Work instructions: From the entries below, copy every line where the string "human" appears.

__________

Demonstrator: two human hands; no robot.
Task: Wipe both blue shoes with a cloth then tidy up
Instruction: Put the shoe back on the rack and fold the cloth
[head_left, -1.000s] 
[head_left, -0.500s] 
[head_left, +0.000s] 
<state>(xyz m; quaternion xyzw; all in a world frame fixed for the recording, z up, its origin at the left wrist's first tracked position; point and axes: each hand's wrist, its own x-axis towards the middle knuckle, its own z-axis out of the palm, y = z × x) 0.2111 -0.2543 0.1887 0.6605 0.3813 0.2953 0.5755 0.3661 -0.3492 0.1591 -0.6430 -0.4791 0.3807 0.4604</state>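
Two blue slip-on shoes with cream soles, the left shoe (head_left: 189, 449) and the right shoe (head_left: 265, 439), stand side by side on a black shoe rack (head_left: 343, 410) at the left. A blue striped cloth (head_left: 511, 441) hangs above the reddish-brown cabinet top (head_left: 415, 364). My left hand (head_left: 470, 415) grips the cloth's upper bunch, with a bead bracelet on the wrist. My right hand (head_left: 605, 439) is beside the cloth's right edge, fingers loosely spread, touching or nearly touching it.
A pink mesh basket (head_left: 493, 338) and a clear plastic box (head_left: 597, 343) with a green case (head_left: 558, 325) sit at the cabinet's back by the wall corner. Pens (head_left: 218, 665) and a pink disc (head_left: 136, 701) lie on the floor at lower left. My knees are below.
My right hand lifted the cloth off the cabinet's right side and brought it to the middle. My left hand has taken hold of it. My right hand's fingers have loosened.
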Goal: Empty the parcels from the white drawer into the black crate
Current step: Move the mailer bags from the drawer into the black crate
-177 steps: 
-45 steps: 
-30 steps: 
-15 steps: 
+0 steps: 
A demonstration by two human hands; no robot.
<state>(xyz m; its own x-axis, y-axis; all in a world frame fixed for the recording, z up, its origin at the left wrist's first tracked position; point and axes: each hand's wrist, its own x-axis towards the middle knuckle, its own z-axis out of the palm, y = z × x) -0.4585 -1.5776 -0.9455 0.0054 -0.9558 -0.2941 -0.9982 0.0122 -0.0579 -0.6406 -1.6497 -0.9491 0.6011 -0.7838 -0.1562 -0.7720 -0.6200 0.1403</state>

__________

Answer to this problem:
Demonstrator: two human hands; no robot.
A demonstration by two human hands; no robot.

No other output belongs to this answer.